My read was that Justice Sotomayor wrote the sentence this way in order to avoid seeming to contradict the burgeoning body of law that says the harm of speculatively feared government action (i.e., 'chill'), whether felt by plaintiffs or third parties, is not cognizable in litigation except in the First Amendment realm.

However -- I think she may have been wrong to narrow her sentence this way (i.e., I agree with your reading of the spirit of the opinion).
The recent body of law on chill is focused on standing and the distinction between as-applied and facial challenges -- matters of litigation procedure, not substance. And there are other legal principles that get drowned out by it. In another context, chill is a perfectly good basis for the doctrine of unconstitutionality due to vagueness.

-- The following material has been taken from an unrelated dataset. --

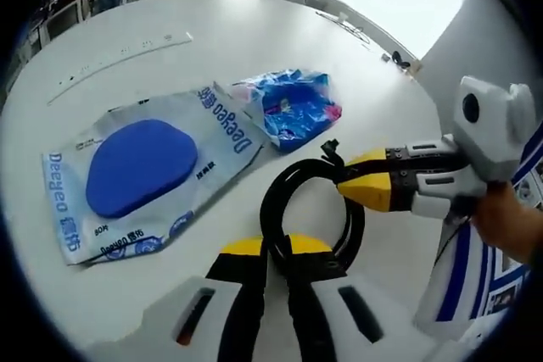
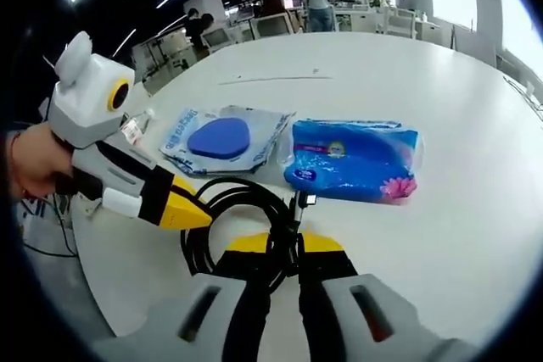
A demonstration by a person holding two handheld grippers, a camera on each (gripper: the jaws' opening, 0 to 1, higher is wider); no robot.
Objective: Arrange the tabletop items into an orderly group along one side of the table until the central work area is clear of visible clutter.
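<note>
Both grippers are clamped on the same coiled black cable (image 1: 310, 209). The left gripper (image 1: 277, 253) has its jaws pinched on the near side of the loop, and the right gripper (image 2: 283, 250) has its jaws closed on strands close to the plug end, which pokes up just beyond its tips. In the left gripper view the right gripper comes in from the right with its yellow tips on the far side of the coil; in the right gripper view the left gripper enters from the left, biting the loop's left edge. Ahead of the jaws lie the other task items: a flat pouch (image 1: 148, 171) with a blue oval, ahead and left of the left jaws, and a blue packet (image 1: 293, 106) just beyond the coil, touching the pouch's corner. All of it sits on the white table (image 1: 254, 31), near its edge. The main risk, as I judge it, is the two grips pulling apart or at different speeds: the coil could spring open and sprawl, adding clutter. A swinging loop or plug could also brush the packet and shove it toward the middle. Since each grip seems to hold only a few strands, the rest could sag and snag, or slip over the near edge.
</note>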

So I agree that, without contradicting all that litigation-procedure law, Justice Sotomayor's point could have been made much more broadly. She could have said, "awareness that the Government may be watching chills the exercise of a free and robust private life." This would have been what you call for -- a freestanding Fouth Amendment claim.

But she didn't write it that way. I think this sentence shows that judges are conditioned, because of a focus on how litigation works, to steer clear of the 'chill' concept except in the First Amendment realm.

Your point is that they shouldn't be. But Justice Sotomayor's way of composing this sentence suggests to me that they are.